Notes de lecture du livre Des électeurs ordinaires par Félicien Faury
Le titre complet de l’ouvrage du sociologue français est « Des électeurs ordinaires, enquête sur la normalisation de l’extrême droite ». Si cela fait maintenant 16 ans que j’ai quitté la France pour m’installer au Québec, le processus de normalisation du Front National (maintenant Rassemblement National, RN) était déjà bien entamé au moment de mon départ. Je me rappelle bien de l’élection présidentielle de 2002 où Jean-Marie Le Pen est arrivé au second tour. Ce fut un traumatisme collectif mais, en 2025, le discours n’est pas si mais quand Marine Le Pen sera élue.
L’auteur avance l’importance de ces entretiens individuels car ils révèlent le cheminement, le raisonnement derrière le vote RN. Ils permettent une analyse plus poussée que des interviews de type « micro-trottoirs » faites par la presse ou que les sondages qui listent et classent des préoccupations sans les lier. Il se concentre sur une région, Sud-PACA, qui est considérée comme le terreau du vote RN depuis sa création dans les années 1970.
La question du racisme est aussi centrale, car l’écrivain juge qu’elle est souvent mise de côté car jugée trop sensible. On l’évacue par peur de tout résumer à « ces cons de racistes ».
Les électeurs du RN du Sud de la France sont généralement mieux lotis que ceux du Nord, ils font partie de la classe moyenne inférieure. C’est une source de la réflexion qui mène au vote « RN »: ils se sentent en danger constant de déclassement. Ils ne sont pas pauvres et ne vivent donc pas au milieu de quartiers défavorisés où la population immigrante est majoritaire mais pas non plus assez riches pour s’extraire de leur périphérie.
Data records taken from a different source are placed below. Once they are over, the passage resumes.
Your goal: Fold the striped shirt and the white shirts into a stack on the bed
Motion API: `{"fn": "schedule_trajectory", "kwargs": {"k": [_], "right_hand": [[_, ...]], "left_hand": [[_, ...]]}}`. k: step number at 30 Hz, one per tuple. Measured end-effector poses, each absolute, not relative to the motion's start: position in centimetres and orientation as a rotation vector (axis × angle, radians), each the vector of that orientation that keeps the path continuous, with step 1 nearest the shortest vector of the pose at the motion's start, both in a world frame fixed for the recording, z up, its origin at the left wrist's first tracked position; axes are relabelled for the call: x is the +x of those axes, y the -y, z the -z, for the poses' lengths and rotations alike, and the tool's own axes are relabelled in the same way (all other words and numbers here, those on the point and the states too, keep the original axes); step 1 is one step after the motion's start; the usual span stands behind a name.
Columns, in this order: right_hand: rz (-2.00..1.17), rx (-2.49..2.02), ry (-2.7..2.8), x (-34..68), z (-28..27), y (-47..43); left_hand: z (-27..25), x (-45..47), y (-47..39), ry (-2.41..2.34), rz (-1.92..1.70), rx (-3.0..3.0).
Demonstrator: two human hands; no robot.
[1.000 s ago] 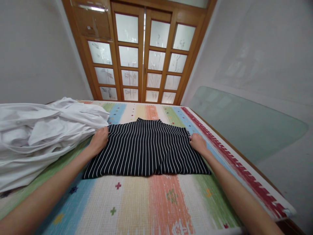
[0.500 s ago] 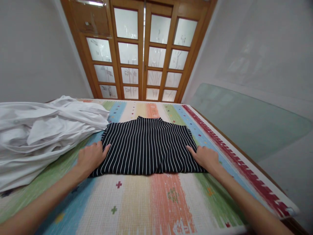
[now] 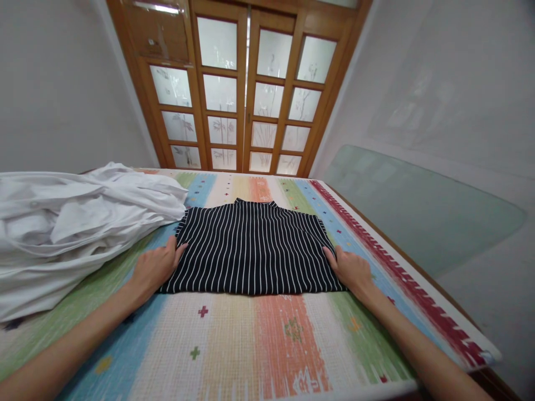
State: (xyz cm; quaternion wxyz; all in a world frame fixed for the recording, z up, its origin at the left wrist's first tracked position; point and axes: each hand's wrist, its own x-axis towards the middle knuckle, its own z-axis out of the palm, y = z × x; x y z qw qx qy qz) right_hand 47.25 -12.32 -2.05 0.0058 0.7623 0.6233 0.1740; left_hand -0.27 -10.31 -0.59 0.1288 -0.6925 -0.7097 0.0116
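A black shirt [image 3: 253, 250] with white stripes lies spread on the patterned cloth, its collar pointing away from me and its near edge forming a straight fold. My left hand [image 3: 156, 264] grips the shirt's left side, thumb on top and fingers partly hidden at the edge. At the opposite side my right hand [image 3: 351, 270] holds the right edge the same way, its thumb over the stripes and the other fingers mostly out of sight.
White fabric [image 3: 92, 217] is heaped at the left, touching the shirt's left shoulder. The colourful striped tablecloth [image 3: 234, 345] covers the table. A pale green glass-like panel [image 3: 418, 206] stands along the right wall. Wooden doors [image 3: 242, 111] with frosted panes rise behind.
The shirt's near edge lies slightly farther away and straighter, with its lower corners drawn in a little. Both hands keep their hold at the sides; the view has shifted slightly.
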Motion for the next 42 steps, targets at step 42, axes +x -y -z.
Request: {"fn": "schedule_trajectory", "kwargs": {"k": [42], "right_hand": [[0.082, 1.577, -3.136, 36.9, 1.9, 4.3]], "left_hand": [[0.5, 11.3, 13.5, 1.062, 0.314, -3.084]]}}
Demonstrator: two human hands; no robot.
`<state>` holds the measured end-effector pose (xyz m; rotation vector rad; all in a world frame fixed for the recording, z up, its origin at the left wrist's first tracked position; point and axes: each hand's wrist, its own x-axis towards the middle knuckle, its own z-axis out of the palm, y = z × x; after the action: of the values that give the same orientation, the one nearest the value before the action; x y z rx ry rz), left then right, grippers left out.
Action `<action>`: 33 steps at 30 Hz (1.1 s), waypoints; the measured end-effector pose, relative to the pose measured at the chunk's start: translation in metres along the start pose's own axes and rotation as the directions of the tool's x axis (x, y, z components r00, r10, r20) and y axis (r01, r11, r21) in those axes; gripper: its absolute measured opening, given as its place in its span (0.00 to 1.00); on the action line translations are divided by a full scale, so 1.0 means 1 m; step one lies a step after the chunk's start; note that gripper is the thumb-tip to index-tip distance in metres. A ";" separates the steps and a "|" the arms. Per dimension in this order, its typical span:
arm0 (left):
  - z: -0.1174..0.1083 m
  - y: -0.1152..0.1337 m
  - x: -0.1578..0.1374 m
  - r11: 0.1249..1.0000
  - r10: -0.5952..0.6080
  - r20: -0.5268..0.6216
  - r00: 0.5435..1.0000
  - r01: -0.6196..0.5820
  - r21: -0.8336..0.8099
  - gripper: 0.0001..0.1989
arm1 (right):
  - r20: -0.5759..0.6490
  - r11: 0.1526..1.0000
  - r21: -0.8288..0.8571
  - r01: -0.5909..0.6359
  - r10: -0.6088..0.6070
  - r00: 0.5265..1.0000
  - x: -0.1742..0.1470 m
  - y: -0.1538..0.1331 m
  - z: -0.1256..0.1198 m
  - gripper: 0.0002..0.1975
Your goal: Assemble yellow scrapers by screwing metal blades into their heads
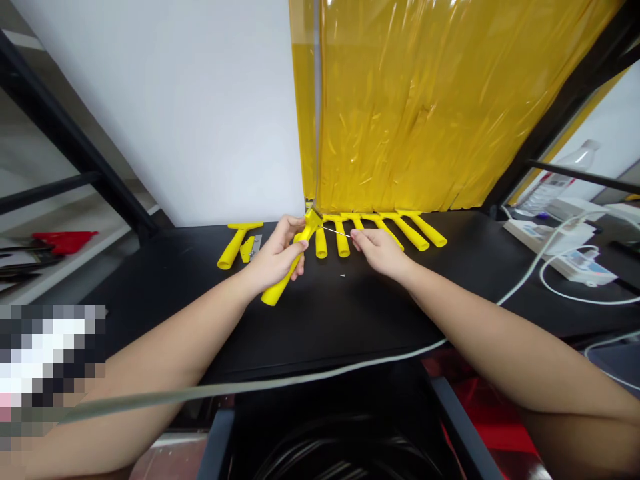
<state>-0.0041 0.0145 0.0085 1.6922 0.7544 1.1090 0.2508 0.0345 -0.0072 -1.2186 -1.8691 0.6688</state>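
Observation:
My left hand [280, 252] is wrapped round a yellow scraper [280, 288], its head tilted up and to the right. Closed on a thin screwdriver [336, 232], my right hand [379, 250] hides the handle. The metal shaft runs left to the scraper's head; whether its tip touches a screw there is too small to tell. On the black table below lies a small loose screw [343, 275]. Left of my hands are another yellow scraper handle [233, 250] and a yellow piece with a metal plate [251, 249]. Several more yellow scraper handles [413, 235] lie in a row behind my right hand.
A white panel [175, 107] and yellow plastic sheeting [425, 107] stand behind the table [300, 340]. At right are a power strip [565, 253], white cables and a plastic bottle [555, 180]. One pale cable [320, 375] crosses the table's front edge beneath my forearms.

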 end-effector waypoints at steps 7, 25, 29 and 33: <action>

Ils sentent la population immigrante comme la source d’une menace pour leur milieu de vie.
Dans le même ordre d’idée, la redistribution économique opérée par l’État providence est une cible. Les personnes interrogées ne reçoivent pas forcément des aides étant relativement aisées mais ils perçoivent la difficulté de leur entourage ou leur propre exclusion de certaines aides comme étant le fruit d’une largesse étatique envers les immigrants. Il y a une part importante de gens qui exercent une profession libérale dans cet électorat qui se juge toujours trop taxée.
C’est ici que j’aurai aimé avoir une analyse qui prend du recul pour voir le lien entre les difficultés économiques qu’a connu la France au début des années 80. J’ai l’impression qu’elle a été un déclencheur silencieux de cette montée du RN (exacerbée par les échecs chroniques des partis politiques au pouvoir à adresser le problème du chômage). L’État se retirant de certaines mesures d’aide ou les limitant, les personnes touchées peuvent voir les immigrants comme la source plutôt qu’un phénomène concomitant de cette crise.
Le cercle vicieux est assez clair: on reproche aux immigrants de ne pas travailler, d’accepter des postes mais on ne reconnaît pas que cette image négative les empêche parfois de trouver du travail. Les interlocuteurs de l’universitaire sont clairs: ils ne font pas embaucher un « arabe », ils ne s’imaginèrent pas que, comme beaucoup de gens pensent comme eux dans leur région, cela ferme beaucoup de portes à ceux qu’ils reprochent d’être sans travail. Même chose si une municipalité essaie d’améliorer les transports en publics pour améliorer l’accès des travailleurs vers les zones d’emplois.
On ne peut toutefois pas tout résumer à des questions économiques. Le malaise exprimé est aussi sur ce qu’on considère comme son « mode de vie ». On fait la différence entre la bonne immigration (celle des italiens, espagnols, etc) et celle « non blanche » plus récente. Une anecdote est assez frappante: l’ancien propriétaire d’un bar vendu à un musulman parle de l’absence des femmes comme clientes. Il reconnaît toutefois un peu plus tard que c’était la même chose de son temps quand il tenait l’établissement.
Cet électorat valorise la réussite économique mais n’aime pas les profiteurs (ceci explique aussi le peu de succès de Zemmour qui est vu comme un arriviste politique). Il y a un certain cynisme exprimé aussi envers la politique qui n’est pas aveugle sur les malversations du RN, personne ne se fait d’illusions.
Le livre de Félicien Faury est une bonne introduction pour décortiquer le discours raciste et révéler des peurs, des croyances qu’on balaie trop souvent sous le couvert d’une éducation insuffisante (ce qui peut être aussi le cas mais pas que).